Petroleira registrou em maio nova queda, tendo produzido o menor volume desde abril de 2016

A Petrobras registrou em maio uma nova queda na produção de óleo no país, de 1,2%, para 2,065 milhões barris/dia. A marca é a menor desde abril de 2016 (2,034 milhões de barris/dia) e foi justificada pela companhia como decorrente da parada para manutenção do FPSO Cidade de Saquarema, da SBM, instalado no campo de Lula, na Bacia de Santos. Não fosse o desempenho de abril deste ano, quando a petroleira produziu 2,090 milhões de barris/dia, teria sido a nona queda consecutiva na produção.

Além das paradas programadas quase mensais para manutenção de plataformas, a queda está muito atrelada ao desempenho da produção na Bacia de Campos, que vem sofrendo desde 2010 com uma produção declinante. Para se ter uma ideia, levando em conta a média mensal, os campos da bacia registraram em maio a menor produção desde outubro de 2001. Naquele mês, a companhia produziu 934mil barris/dia na bacia.
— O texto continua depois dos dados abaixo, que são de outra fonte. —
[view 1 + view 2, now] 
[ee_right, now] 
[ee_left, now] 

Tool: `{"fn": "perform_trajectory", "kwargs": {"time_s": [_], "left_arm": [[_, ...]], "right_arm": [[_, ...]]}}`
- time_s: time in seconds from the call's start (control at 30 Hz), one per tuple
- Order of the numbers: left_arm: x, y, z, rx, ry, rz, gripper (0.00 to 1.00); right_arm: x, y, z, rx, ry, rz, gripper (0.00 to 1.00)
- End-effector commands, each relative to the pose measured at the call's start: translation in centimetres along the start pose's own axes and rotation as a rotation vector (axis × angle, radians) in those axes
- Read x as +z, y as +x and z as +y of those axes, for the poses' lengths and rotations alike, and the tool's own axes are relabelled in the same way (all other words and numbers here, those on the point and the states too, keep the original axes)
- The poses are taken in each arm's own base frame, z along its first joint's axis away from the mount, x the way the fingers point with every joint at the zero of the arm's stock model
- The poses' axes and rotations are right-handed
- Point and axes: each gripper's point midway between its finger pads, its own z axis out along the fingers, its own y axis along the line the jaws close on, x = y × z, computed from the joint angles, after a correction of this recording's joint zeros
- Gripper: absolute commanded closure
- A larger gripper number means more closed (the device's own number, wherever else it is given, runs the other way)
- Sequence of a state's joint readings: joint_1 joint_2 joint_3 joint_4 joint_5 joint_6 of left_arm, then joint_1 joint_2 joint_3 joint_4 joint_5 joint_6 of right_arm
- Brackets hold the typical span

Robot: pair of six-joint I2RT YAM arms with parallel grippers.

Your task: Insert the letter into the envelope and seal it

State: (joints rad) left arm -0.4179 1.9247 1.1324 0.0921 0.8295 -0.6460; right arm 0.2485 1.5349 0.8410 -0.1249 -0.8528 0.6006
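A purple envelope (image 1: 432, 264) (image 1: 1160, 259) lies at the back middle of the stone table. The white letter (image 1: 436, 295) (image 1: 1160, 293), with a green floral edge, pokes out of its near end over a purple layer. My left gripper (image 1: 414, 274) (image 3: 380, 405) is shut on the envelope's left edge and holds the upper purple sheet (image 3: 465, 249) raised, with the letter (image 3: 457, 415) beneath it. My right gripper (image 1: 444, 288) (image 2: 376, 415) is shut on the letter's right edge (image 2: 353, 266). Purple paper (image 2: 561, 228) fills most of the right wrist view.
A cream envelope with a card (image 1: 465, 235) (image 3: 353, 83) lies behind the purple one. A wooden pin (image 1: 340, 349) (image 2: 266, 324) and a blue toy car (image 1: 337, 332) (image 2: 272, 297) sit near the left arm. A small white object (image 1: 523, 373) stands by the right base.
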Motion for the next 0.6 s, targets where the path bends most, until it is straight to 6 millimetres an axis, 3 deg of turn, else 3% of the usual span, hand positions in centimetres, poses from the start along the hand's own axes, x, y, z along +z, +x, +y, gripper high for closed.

Em maio, a produção na Bacia de Campos caiu 4% em relação a abril. O declínio vem sobretudo dos campos maduros na região. Roncador, por exemplo, está produzindo 220 mil barris/dia, ante uma capacidade instalada de unidades de produção interligadas ao reservatório de 720 mil barris/dia. A produção em abril deste ano foi 10% inferior à de um ano antes. A parceria formalizada com a Equinor na sexta-feira (18/6) é justamente com vistas a aumentar o fator de recuperação do reservatório.

A bacia está no centro das atenções da companhia. Em seu último plano de negócios, a petroleira anunciou 91 projetos do aumento do fator de recuperação. Esses projetos cobrem desde ações de integridade até projetos de novos poços. Dos 91 projetos, mais de 60 são relativos a novos poços para aumentar a drenagem dos reservatórios. Eles devem ser perfurados até 2022.

Além desses projetos, a companhia também busca aumentar o fator de recuperação das áreas com o uso de sísmica de 4D, com vistas a mapear a movimentação de petróleo pelo reservatório e posicionar melhor os novos poços.
Outra explicação para a queda da produção da Petrobras, em menor escala são os desinvestimentos. A cessão de 35% e da operação do campo de Lapa, na Bacia de Santos, para a Total, foi a operação que mais contribuiu para tanto.